Local farmers wait and see on crop yields, feed prices
JANESVILLE Every farming season has its emotional highs and lows.
Sometimes a fussy piece of equipment suddenly decides that for today, at least, it will run perfectly or a sodden spring turns into a perfect summer.
Not this year.
Farmers' emotions ran a short gamut from uneasy to apprehensive to moments away from panic.
By now, the summer drought is old news. Southern Wisconsin from the Iowa border to the middle of Walworth County remains under extreme drought conditions, according to the U.S. Department of Agriculture drought monitor.
"Farmers were extremely stressed out in July and August," said Rene Johnson, vice president of ag lending at Union Bank and Trust in Evansville. "That has subsided."
The rains eventually came, helping the soybean crop and some of the corn. But most farmers already had suffered losses. The extent of their losses depends on where they farm in the county, if they had irrigation and when they started planting.
"What I have found over the past month or so is that the mood has been more wait and see," Johnson said.
Wait and see what the yields are like.
Wait and see what the insurance adjuster says.
Finally, wait and see what feed prices do.
Let's say you're a farmer who has 1,000 acres of corn and soybeans.
Every year, some of that crop is sold for cash grain. The rest is used to feed your livestock, either beef or dairy cows. This year, the corn you use for feed isn't as valuable. The ears are smaller or didn't develop at all. That means you'll have to use, perhaps, twice as much acreage to get the same amount and quality of feed.
But if you've already contracted with someone to buy part of your crop, you'll either have to buy out that contract or fill the contract using crops you had intended to feed to your own livestock.
Either way, it's going to be expensive.
Last week, the Associated Press reported that some large dairies in California already have succumbed to high feed prices. Unable to afford grain, they ended up selling their herds.
Corn futures for December reached a record high of $8.49 on Aug. 10. They have since fallen to $7.53—still ridiculously high.
Counting their blessings
For farmers such as Nick Venable, it's been a summer if mixed blessings.
The Venables own about 1,400 acres and work about 1,600 acres of corn and soybeans.
"It's the first time we've taken out crop insurance," Venable said.
Venable took over the farm from his father, Tom Venable, and his grandfather, Bob Venable.
Both were well-respected farmers who knew how to balance risk and debt against the uncertainties of farming, he said.
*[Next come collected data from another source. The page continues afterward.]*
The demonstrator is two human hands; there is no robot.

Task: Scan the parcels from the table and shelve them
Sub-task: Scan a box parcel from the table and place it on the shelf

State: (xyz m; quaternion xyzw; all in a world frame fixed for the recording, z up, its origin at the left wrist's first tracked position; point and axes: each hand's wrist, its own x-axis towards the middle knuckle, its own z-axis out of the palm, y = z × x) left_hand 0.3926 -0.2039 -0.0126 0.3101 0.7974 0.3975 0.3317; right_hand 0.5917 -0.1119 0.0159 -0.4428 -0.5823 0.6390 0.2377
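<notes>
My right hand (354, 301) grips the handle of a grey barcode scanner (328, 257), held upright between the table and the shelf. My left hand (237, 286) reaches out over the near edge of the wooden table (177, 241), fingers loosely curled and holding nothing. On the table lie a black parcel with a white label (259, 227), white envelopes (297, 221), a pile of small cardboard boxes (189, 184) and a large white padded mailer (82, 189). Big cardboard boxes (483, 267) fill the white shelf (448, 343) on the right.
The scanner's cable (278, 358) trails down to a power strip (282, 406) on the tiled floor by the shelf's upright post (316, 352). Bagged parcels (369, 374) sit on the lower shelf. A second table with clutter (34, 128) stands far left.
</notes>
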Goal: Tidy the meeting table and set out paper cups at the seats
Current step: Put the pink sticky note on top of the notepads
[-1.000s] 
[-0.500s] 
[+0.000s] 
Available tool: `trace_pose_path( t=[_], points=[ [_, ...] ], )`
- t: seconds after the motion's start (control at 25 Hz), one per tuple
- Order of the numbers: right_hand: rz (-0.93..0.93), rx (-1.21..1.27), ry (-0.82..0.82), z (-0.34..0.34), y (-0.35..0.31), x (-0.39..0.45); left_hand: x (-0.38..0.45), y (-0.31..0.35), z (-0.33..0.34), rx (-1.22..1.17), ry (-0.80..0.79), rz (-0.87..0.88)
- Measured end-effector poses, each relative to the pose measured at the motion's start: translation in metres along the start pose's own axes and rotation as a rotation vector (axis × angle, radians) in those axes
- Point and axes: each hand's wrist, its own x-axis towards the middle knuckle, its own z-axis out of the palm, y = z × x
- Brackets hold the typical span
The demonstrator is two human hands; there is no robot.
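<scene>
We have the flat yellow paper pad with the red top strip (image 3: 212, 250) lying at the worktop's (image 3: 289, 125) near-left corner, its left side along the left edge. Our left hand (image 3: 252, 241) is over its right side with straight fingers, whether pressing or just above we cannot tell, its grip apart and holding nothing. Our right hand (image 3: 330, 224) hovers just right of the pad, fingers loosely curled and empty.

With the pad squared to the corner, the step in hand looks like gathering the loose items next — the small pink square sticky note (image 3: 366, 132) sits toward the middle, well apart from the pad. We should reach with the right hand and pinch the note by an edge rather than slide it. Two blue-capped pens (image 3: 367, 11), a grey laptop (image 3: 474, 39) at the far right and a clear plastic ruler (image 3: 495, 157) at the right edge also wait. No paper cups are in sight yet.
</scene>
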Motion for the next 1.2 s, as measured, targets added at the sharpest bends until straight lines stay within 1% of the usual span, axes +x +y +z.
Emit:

"My grandpa was a very successful farmer, and he knew he could survive one bad year," Venable said.
Venable recently bought more land and didn't want additional risk.
If he hadn't bought crop insurance, he'd be retrenching for years.
He also was surprised at the relatively high quantity of his cash crops—despite the growing conditions. Still, the insurance adjuster will be making a stop at his farm. He contracted for about 147 bushels per acre and harvested only about 120 bushels per acre. That means he's about 27 bushels short per acre and will have to buy out that part of the contract.
More challenges ahead
Along with growing crops, the Venables finish 1,000 head of beef cattle a year. They own the facility and manage the cattle.
Lucky for them, they aren't responsible for buying the feed.
"I've got some buddies that are dairy farmers," Venable said. "They had a corn contract and had to buy it out."
Ethanol plants have shut down due to the lack of corn or the price of what corn is available. Many farmers depend on corn byproducts from the ethanol plants as feed for their animals.
Farmers who might benefit from selling corn for $8 a bushel will see prices for all their other inputs go up, too.
"It's going to be tough," Venable said.
It's not a summer farmers will forget easily.
For Johnson, the sight of combines moving through clouds of dust is an unsettling reminder that farmers still are waiting for the decisions of insurance adjusters and final yield numbers.
Venable will remember the extremes.
"There were times when we couldn't spread manure," Venable said. "The ground was so dry and the cracks in the ground were so deep."
He's hoping for a "a really good snowfall" this winter to replenish the groundwater.
But like most smart farmers, he's careful not to place too much trust in Mother Nature.